ちなみに、ノミネートで終わったのが監督賞、主演女優賞(レニー・ゼルウィガー)、助演男優賞(ジョン・C・ライリー)、助演女優賞(クィーン・ラティファ)、脚色賞、撮影賞、歌曲賞です。助演女優賞は二名がノミネートされていて、一人がオスカー獲得。
こうしてみると、この年の賞レースは『シカゴ』旋風といってもいいようです。
ちなみにちなみに、この年の長編アニメーション映画でオスカーを受賞したのは、宮崎駿監督の『千と千尋の神隠し』でした。
素敵なナンバーの数々
映画の振付はロブ・マーシャルとなっていますが、基本的にはボブ・フォッシーのスタイルを崩してなくて、映画とステージによる見せ方の違いではないかと思います。
冒頭のナイトクラブで、ヴェルマが歌う『All that jazz』や、刑務所で殺人を犯した女たちが歌う『Cell Block Tango』などは、女性の性的魅力が力強く逞しく、そして美しく表現されている。
刑務所の女性殺人棟の監長ママ・モートンが歌う『When You're Good to Mama』も黒人のパンチのある体から突き上げてくるような迫力が満点です。
弁護士ビリー・フリンが中心となるシーンではコミカルな要素が強い。コミカルといってもブラック。メディアの情報操作を揶揄するような『We Both Reached for the Gun』、法廷がまるでサーカスのようなエンタテイメントに思えてくる『Razzle Dazzle』など。

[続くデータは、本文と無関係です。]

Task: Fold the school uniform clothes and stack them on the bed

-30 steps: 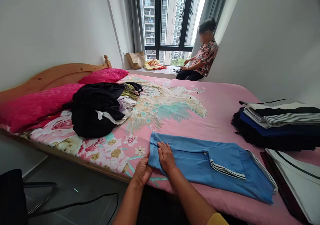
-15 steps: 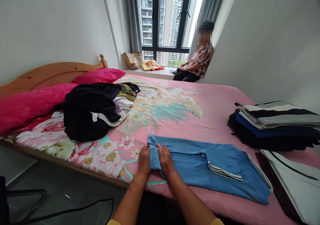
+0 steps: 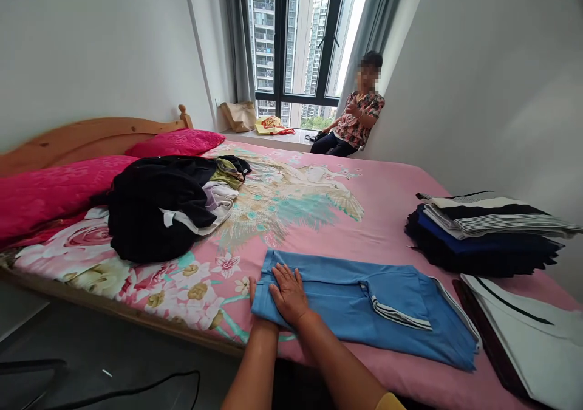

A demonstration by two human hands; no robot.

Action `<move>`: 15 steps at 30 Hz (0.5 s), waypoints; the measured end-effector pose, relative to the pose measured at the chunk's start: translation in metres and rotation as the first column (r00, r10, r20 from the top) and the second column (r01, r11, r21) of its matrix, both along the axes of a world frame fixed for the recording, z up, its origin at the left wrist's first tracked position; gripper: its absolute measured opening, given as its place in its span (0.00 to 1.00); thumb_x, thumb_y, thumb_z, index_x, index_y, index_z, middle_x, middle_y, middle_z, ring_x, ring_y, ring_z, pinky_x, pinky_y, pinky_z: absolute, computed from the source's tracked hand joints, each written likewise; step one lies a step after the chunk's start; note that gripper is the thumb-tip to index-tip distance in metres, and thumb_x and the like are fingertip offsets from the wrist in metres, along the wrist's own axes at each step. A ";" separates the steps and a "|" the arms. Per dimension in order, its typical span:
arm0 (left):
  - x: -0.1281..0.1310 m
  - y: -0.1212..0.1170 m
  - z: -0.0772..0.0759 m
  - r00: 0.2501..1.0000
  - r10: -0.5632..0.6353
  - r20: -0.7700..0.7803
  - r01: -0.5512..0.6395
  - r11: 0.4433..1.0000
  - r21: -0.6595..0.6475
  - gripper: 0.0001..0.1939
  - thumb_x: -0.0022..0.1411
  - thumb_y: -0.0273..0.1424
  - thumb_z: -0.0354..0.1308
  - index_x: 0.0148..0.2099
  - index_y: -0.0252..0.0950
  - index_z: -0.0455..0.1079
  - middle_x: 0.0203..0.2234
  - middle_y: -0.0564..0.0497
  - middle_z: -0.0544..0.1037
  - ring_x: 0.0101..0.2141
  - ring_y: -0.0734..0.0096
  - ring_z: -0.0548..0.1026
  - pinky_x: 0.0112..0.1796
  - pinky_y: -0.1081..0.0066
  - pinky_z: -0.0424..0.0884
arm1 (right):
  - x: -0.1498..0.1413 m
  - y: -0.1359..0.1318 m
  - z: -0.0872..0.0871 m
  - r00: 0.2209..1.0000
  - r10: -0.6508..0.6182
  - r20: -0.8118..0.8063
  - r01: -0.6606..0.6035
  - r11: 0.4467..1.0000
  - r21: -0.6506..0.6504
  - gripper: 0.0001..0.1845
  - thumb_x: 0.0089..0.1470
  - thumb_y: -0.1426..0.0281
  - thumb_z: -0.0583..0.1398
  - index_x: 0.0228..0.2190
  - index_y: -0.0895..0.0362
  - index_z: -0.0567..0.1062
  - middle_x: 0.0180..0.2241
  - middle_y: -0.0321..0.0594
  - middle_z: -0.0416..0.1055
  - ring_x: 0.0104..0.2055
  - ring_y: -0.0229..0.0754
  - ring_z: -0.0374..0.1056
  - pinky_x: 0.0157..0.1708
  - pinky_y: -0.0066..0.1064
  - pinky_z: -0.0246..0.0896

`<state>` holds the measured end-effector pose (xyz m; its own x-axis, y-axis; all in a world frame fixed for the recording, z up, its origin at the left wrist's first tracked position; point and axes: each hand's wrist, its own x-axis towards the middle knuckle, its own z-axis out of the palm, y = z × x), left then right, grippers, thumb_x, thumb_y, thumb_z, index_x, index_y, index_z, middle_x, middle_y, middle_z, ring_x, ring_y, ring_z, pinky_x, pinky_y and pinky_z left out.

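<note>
A light-blue garment (image 3: pixel 337 282) with black-and-white striped trim lies folded in a long strip along the near edge of the bed. My right hand (image 3: pixel 289 293) rests flat on top of its left end, fingers spread. Beneath that same end is my left hand (image 3: pixel 252 290); the cloth covers most of it, and only a bit shows past the left edge. Whether its fingers grip the cloth is hidden.
Loose dark clothes (image 3: pixel 159 203) lie heaped beside the pink pillows (image 3: pixel 59 185). Folded clothes (image 3: pixel 483 240) are stacked at the right, with a white folded garment (image 3: pixel 523 331) nearer me. A person (image 3: pixel 357 118) sits by the window. A cable (image 3: pixel 136 390) runs across the floor.
My left hand has gone from beside the garment's left end to underneath it. My right hand has shifted slightly left on top. The seated person has raised a hand.
</note>
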<state>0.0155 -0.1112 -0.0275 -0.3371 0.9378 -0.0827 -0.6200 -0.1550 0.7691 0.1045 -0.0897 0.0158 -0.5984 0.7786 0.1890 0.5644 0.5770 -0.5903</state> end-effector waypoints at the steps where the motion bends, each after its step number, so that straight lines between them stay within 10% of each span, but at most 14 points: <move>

一般的なミュージカルだとドラマ場面でそのままセリフの延長で歌や踊りがはじまる。
映画『シカゴ』ではこれらミュージカル部分は、ドラマ部分とは別にステージでのヴォードヴィルのように撮られているのがユニークなところ。
たとえば、ママ・モートンが刑務所の制服でロキシーたちに刑務所での心得を話している現実のショットに、ステージ衣装のママ・モートンがクラブで心得を歌にして歌っているショットが挿入される。
実在の事件がベースにある
映画『シカゴ』は、ボブ・フォッシーの演出・振付によるミュージカルの映画化と申しましたが、このミュージカル『シカゴ』は、モーリン・ダラス・ワトキンスという記者が書いた演劇『シカゴ』を原作としています。
モーリン・ダラス・ワトキンスの『シカゴ』は1920年代の実在の事件がもとになっています。やはり二人の女性がそれぞれに男を殺した事件です。
主人公のロキシー・ハートは、世論に訴える為もあって、かわい子ちゃん路線を歩いてますが、ほかの女性殺人犯たちはアダルト路線でカッコいい。まあでもちょっと下品な感じもあるところがいいね。
本作では女にとって男とは、踏み台にするか、役に立たないなら抹殺する対象でしかないかもしれない。